Beginning with the line of the entries below that holds "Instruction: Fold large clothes" and ending with the line that holds "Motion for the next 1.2", transcribe each line exactly as written. Pictures stay out.

══════

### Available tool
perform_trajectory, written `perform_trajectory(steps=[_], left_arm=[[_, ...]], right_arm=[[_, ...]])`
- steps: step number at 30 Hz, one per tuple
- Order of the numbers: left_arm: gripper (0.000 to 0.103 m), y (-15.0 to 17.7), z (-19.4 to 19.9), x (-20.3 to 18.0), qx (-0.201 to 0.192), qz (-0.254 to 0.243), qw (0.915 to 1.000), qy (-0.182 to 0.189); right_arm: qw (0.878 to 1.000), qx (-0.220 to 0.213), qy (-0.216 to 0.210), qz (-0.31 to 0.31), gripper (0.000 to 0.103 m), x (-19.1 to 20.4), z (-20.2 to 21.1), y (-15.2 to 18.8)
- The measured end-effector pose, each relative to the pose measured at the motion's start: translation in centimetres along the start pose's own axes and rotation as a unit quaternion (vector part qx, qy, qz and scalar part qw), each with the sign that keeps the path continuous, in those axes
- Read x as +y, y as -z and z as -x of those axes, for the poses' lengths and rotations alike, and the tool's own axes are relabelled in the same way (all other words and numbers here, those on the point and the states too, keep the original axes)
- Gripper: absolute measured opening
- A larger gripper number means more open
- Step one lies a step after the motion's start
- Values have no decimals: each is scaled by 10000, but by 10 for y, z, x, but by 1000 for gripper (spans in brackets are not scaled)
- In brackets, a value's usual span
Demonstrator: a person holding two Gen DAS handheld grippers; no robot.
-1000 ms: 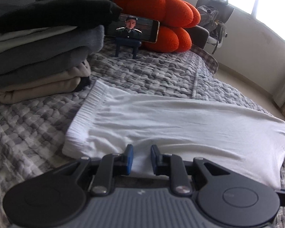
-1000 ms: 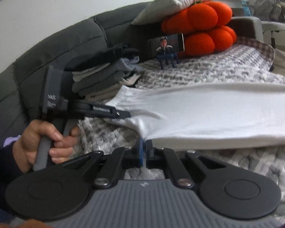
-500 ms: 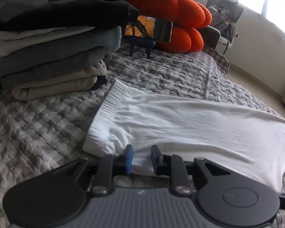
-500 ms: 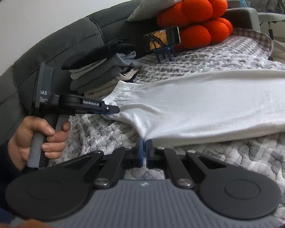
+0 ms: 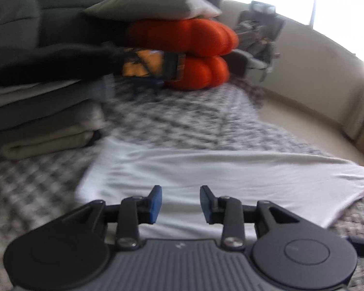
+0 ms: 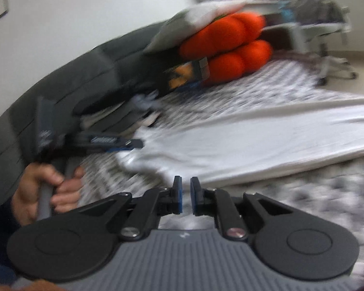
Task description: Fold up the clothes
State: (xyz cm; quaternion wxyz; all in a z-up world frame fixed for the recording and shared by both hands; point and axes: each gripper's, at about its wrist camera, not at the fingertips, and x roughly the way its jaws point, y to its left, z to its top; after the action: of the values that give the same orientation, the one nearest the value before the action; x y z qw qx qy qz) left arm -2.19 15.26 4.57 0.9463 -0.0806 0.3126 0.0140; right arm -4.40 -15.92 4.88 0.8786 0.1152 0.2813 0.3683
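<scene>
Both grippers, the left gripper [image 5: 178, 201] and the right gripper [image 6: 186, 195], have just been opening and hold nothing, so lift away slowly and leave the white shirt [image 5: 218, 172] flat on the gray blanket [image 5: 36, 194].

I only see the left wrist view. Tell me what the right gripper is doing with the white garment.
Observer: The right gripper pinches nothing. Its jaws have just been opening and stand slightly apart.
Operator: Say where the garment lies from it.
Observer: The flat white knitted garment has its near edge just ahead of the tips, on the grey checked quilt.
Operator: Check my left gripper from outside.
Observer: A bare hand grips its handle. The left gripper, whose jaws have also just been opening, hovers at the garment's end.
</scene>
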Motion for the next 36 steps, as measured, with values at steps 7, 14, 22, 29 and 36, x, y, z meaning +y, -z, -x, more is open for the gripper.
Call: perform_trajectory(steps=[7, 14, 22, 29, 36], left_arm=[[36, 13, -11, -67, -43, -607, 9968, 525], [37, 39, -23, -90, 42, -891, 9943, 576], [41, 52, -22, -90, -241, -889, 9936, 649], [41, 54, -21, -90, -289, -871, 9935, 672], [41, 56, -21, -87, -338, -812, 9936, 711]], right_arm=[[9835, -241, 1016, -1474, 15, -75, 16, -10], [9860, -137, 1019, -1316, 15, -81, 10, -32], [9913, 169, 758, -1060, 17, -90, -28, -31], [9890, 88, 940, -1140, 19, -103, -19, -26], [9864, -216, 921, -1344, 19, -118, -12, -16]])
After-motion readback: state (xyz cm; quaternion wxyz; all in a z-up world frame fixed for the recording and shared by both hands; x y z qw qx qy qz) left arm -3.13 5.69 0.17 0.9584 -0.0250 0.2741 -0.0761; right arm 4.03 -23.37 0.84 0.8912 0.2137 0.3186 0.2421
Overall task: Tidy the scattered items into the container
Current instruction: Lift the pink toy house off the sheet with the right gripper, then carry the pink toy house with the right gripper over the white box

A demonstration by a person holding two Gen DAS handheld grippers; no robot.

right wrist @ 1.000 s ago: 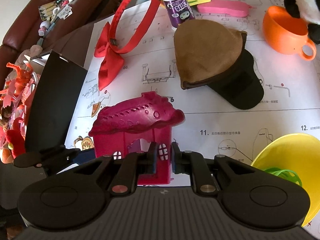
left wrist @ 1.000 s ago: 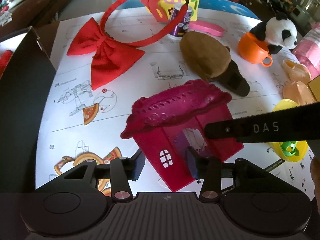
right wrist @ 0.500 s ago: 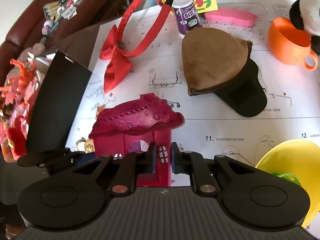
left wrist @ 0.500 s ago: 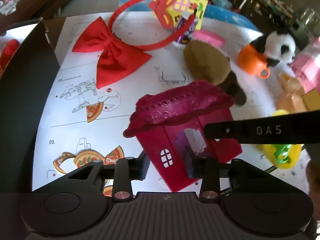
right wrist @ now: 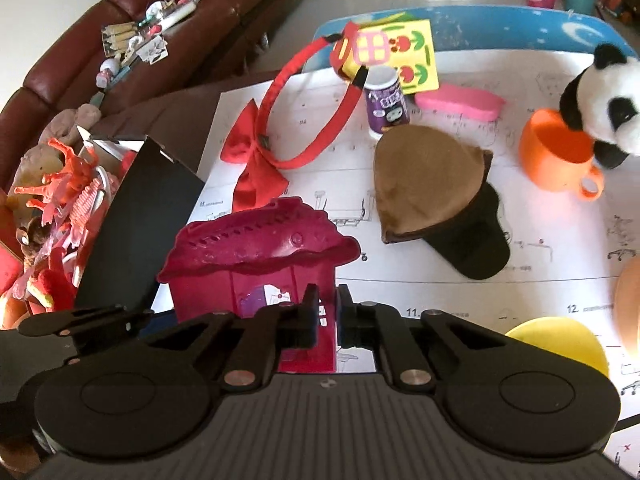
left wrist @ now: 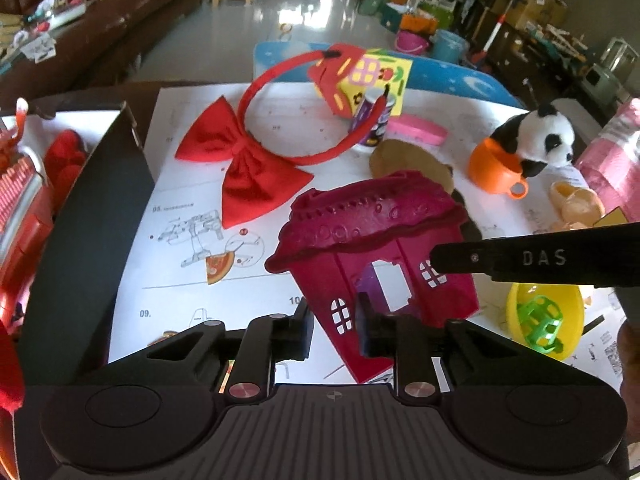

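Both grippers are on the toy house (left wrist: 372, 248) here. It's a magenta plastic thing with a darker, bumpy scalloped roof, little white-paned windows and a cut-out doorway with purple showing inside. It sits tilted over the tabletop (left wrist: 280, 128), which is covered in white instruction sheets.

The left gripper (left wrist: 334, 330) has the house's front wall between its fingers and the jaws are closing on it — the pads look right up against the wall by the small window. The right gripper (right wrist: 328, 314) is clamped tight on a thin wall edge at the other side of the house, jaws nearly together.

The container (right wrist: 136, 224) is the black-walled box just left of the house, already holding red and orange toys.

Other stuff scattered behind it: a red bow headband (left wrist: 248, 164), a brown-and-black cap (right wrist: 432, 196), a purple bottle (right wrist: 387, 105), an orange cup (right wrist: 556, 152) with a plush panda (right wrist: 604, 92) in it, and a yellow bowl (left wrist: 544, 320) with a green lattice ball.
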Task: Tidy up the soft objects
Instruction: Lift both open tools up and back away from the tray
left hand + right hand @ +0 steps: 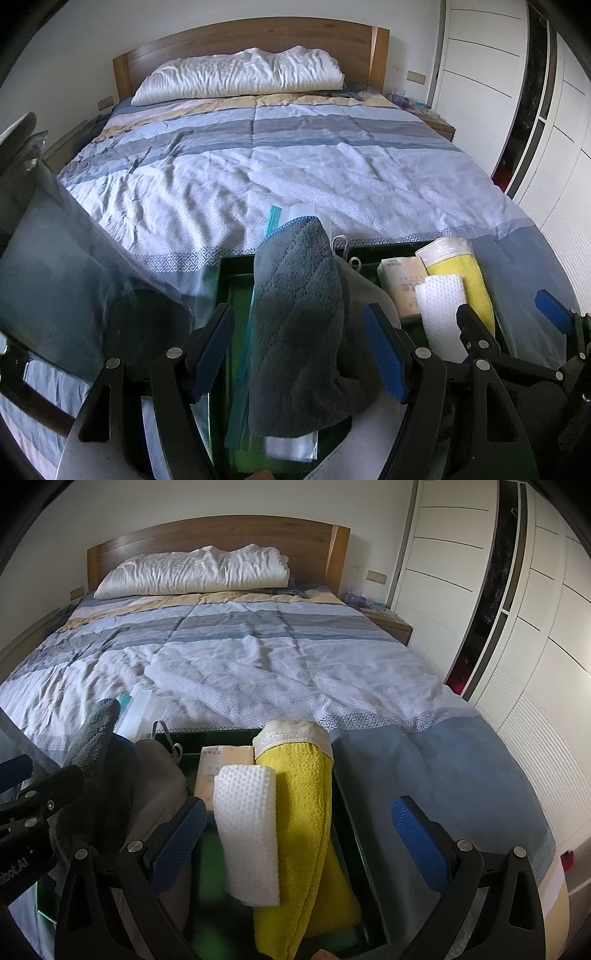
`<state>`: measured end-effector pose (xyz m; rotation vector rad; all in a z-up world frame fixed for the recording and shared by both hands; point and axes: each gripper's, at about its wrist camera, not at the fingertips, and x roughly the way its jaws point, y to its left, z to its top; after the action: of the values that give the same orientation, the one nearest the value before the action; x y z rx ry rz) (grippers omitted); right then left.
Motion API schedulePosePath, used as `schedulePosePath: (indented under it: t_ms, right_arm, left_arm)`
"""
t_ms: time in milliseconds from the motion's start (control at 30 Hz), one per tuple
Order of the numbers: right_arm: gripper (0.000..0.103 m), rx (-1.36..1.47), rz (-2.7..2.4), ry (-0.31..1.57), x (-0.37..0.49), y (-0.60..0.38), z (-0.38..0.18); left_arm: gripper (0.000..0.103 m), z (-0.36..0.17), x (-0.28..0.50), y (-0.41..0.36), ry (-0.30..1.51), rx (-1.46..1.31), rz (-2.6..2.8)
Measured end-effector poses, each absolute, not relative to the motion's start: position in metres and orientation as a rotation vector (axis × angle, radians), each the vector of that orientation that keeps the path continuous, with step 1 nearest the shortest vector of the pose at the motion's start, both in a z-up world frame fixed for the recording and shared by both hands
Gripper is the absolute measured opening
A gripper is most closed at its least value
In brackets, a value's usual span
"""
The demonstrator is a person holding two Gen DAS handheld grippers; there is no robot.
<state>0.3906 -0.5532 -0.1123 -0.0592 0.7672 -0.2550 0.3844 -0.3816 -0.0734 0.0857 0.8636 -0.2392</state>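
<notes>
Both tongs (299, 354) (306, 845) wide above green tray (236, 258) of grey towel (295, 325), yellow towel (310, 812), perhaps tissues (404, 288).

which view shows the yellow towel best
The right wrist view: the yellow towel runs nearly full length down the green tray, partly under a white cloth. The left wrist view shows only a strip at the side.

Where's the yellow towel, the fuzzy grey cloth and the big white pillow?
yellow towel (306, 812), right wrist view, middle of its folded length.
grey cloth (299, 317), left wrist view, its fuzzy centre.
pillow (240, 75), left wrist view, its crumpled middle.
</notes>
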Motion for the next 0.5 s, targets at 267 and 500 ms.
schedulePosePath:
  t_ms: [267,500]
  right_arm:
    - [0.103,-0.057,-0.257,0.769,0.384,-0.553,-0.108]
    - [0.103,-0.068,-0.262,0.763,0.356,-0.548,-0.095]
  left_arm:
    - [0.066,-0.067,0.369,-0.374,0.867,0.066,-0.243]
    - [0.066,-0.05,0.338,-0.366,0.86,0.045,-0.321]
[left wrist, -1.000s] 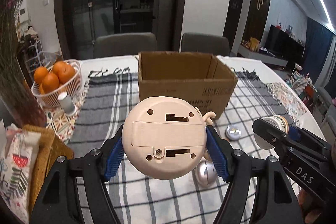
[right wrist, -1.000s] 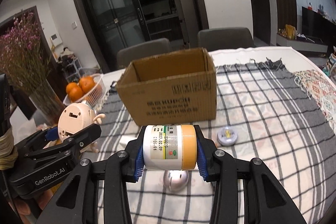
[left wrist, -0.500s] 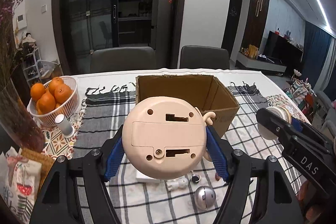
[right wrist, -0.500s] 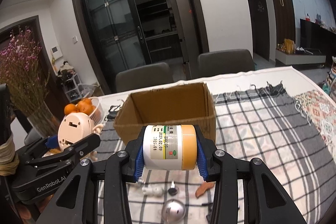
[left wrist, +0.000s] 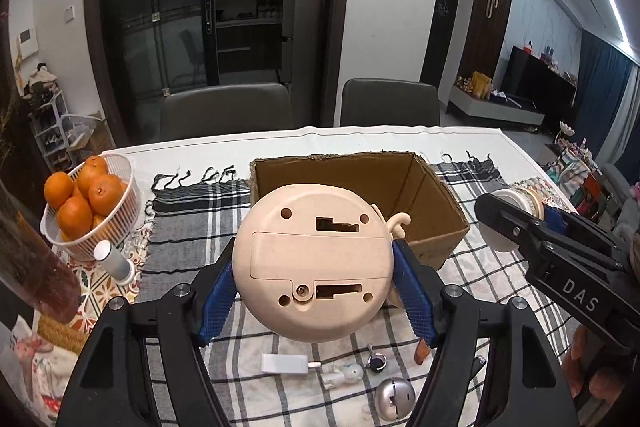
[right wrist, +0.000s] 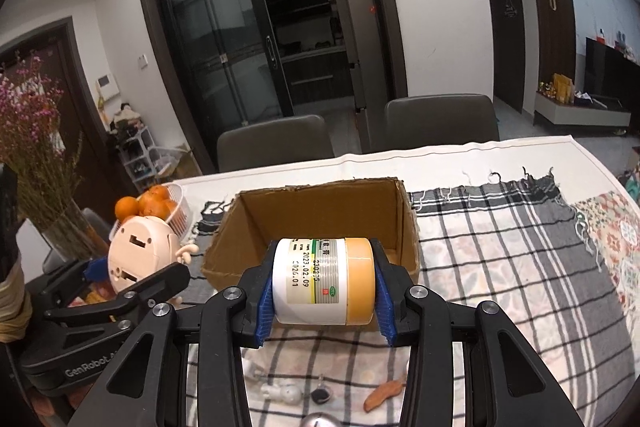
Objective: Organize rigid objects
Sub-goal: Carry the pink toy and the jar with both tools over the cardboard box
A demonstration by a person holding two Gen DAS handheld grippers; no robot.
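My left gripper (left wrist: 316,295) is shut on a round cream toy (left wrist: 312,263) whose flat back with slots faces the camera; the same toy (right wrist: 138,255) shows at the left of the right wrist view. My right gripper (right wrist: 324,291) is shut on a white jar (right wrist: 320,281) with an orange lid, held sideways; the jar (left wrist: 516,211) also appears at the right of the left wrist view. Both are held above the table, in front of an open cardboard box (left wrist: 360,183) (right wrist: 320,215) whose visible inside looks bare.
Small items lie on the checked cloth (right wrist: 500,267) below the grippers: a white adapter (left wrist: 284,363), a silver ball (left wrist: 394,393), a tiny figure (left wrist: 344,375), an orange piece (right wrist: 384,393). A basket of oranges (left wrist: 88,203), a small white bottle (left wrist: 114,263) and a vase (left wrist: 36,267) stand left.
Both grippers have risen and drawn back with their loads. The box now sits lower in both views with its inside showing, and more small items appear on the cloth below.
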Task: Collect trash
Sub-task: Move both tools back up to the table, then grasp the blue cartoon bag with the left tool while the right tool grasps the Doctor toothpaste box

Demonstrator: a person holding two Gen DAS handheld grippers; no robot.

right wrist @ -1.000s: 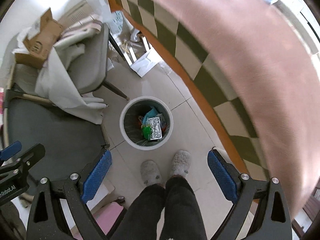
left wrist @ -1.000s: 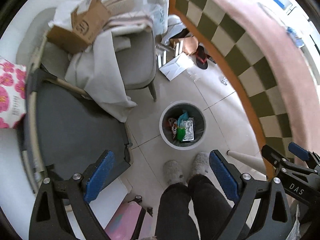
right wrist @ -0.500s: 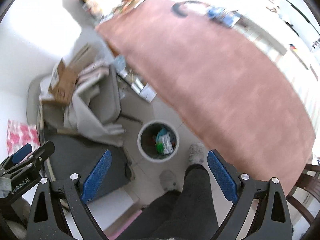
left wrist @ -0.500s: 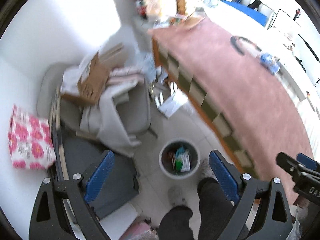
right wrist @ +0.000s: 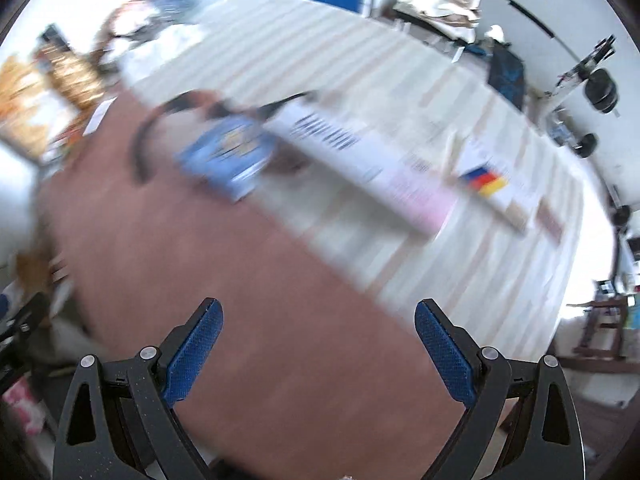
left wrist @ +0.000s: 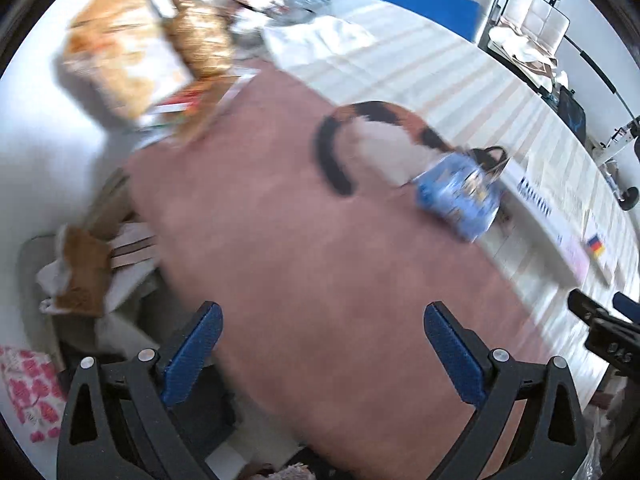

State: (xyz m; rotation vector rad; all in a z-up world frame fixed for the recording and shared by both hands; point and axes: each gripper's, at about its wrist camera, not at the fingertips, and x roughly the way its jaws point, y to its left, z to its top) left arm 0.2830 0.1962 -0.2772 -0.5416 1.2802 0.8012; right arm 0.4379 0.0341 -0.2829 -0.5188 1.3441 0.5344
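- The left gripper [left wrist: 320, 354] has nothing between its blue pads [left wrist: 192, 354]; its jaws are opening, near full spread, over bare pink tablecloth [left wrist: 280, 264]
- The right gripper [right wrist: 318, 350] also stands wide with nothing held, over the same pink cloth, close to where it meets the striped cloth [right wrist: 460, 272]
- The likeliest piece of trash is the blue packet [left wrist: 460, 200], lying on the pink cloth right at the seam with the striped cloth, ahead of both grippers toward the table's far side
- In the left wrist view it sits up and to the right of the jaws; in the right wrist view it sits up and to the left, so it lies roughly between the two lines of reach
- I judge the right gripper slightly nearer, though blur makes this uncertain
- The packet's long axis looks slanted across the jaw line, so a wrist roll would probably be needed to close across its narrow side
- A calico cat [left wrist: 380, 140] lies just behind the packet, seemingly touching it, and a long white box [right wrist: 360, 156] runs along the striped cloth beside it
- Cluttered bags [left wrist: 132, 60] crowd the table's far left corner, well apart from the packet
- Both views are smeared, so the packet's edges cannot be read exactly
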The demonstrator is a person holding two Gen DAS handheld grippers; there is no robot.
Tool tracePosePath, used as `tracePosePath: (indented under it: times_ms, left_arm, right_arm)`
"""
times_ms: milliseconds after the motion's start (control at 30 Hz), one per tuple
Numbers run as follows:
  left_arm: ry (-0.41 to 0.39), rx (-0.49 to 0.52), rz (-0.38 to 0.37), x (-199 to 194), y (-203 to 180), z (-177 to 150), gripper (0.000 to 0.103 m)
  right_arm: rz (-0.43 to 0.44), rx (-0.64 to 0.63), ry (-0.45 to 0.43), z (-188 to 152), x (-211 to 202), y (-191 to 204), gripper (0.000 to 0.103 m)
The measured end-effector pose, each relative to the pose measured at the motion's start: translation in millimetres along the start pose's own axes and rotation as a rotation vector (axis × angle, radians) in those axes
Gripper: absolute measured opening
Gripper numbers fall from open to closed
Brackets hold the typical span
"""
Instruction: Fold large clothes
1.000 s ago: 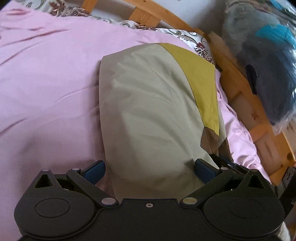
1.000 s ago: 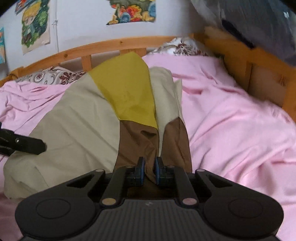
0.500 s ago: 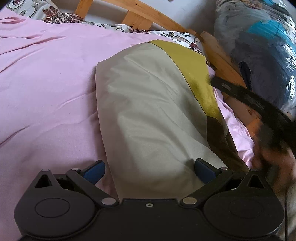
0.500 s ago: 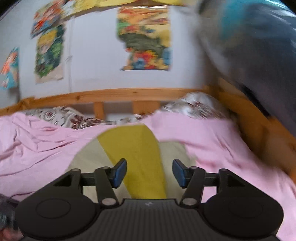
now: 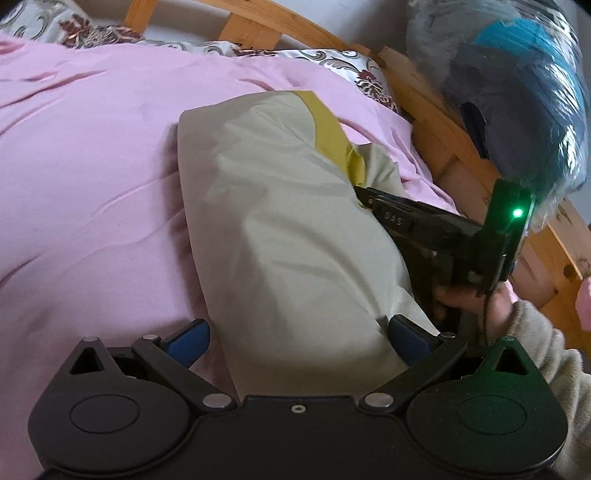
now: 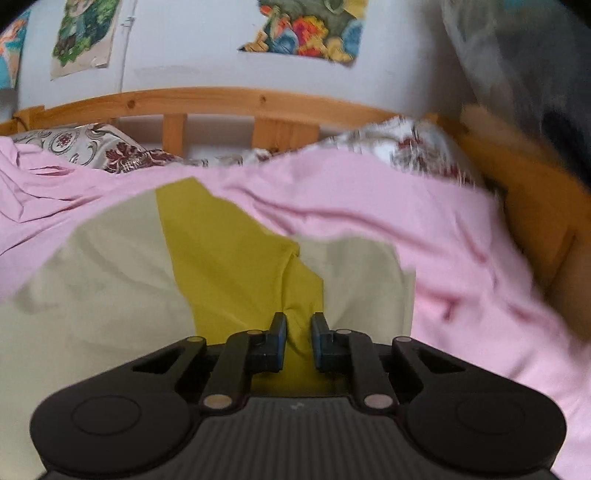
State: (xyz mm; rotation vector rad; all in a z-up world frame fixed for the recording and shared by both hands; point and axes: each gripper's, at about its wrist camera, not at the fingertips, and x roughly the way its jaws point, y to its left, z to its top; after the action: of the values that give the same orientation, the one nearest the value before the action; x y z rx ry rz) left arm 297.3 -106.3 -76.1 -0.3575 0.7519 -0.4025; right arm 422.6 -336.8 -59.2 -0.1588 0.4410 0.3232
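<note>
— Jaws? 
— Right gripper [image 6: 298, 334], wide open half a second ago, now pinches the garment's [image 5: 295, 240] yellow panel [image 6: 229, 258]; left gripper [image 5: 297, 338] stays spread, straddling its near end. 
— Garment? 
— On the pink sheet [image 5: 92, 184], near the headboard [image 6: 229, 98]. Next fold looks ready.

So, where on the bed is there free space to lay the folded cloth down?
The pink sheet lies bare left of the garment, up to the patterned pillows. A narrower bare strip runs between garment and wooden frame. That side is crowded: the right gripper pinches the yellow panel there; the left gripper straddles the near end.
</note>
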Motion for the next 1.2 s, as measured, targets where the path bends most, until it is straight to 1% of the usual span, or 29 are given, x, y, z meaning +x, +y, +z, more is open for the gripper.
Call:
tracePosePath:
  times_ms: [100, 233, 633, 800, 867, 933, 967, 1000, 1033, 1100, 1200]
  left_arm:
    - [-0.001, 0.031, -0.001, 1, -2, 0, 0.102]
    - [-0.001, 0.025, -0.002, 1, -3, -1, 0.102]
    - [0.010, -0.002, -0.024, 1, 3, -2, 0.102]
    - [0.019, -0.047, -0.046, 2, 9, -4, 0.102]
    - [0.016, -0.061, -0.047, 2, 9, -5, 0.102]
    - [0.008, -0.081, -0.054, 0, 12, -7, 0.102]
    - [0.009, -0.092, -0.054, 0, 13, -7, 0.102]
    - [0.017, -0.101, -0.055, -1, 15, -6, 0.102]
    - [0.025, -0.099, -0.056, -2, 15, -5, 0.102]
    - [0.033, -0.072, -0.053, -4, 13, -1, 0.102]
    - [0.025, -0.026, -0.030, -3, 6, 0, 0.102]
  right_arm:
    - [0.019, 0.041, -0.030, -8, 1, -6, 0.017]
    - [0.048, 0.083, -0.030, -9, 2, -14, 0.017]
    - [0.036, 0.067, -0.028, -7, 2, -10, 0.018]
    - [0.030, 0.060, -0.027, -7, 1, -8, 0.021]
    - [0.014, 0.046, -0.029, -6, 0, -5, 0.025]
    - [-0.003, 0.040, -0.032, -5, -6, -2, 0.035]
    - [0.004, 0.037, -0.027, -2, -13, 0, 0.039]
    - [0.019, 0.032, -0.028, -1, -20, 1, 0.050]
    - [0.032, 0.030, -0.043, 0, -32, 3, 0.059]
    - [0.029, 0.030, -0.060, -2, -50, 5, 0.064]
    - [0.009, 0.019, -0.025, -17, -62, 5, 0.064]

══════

Exercise answer:
Instruction: Fold large clothes
1.000 s ago: 
1.000 s ago: 
0.500 s ago: 
0.500 s ago: 
now: 
now: 
State: (xyz mm; rotation vector rad; all in a z-up world frame fixed for the recording and shared by both hands; point and axes: each gripper's, at about its wrist camera, not at the fingertips, and x roughly the way its jaws point, y to its left, z to its top; after the action: of the values that give the same orientation, the one nearest the value before the action; x y z rx ry rz) left arm 297.3 -106.3 -76.1 -0.3575 0.7519 -0.4025; right arm 422.6 -336.8 -59.2 -0.1588 0.4410 0.3232
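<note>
— Jaws? 
— Right gripper [image 6: 298, 334], wide open half a second ago, now pinches the garment's [image 5: 295, 240] yellow panel [image 6: 229, 258]; left gripper [image 5: 297, 338] stays spread, straddling its near end. 
— Garment? 
— On the pink sheet [image 5: 92, 184], near the headboard [image 6: 229, 98]. Next fold looks ready.

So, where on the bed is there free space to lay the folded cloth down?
The pink sheet lies bare left of the garment, up to the patterned pillows. A narrower bare strip runs between garment and wooden frame. That side is crowded: the right gripper pinches the yellow panel there; the left gripper straddles the near end.
</note>
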Motion for the next 1.2 s, as measured, targets where the path bends most, until it is straight to 1% of the usual span, or 29 are given, x, y, z meaning +x, +y, +z, more is open for the gripper.

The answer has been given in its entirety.